=== EXERCISE REQUIREMENTS ===
Find each line below containing the word "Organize" and copy it.
[Start of Attachment]
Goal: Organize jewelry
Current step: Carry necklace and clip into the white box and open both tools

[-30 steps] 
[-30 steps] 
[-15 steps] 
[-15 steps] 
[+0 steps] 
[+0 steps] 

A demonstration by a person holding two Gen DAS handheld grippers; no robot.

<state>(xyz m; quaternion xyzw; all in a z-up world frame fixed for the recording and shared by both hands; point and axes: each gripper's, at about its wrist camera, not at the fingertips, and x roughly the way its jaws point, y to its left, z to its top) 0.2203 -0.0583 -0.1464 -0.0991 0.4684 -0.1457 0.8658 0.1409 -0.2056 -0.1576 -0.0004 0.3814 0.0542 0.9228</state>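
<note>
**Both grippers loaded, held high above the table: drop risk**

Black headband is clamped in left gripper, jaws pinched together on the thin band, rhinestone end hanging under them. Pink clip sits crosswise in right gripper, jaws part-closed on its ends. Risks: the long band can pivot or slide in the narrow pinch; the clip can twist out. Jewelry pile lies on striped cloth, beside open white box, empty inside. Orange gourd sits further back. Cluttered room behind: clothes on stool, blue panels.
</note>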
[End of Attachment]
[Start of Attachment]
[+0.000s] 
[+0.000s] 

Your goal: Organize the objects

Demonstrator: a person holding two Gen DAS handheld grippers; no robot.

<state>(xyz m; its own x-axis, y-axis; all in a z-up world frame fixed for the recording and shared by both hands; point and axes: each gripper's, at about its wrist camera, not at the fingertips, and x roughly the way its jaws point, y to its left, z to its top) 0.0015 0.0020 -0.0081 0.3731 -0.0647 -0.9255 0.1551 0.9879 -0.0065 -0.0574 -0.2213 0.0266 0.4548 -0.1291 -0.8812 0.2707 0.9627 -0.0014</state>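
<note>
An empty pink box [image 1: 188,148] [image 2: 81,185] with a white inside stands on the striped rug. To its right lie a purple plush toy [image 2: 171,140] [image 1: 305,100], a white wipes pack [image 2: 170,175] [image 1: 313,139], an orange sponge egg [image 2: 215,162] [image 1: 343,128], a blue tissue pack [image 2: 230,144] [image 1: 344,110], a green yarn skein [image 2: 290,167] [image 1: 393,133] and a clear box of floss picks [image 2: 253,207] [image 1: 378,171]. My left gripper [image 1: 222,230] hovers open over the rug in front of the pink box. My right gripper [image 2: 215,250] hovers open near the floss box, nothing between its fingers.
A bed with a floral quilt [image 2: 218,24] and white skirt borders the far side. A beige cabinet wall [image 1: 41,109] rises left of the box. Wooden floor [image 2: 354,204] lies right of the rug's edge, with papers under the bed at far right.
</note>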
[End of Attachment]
=== EXERCISE ANSWER ===
Goal: Organize jewelry
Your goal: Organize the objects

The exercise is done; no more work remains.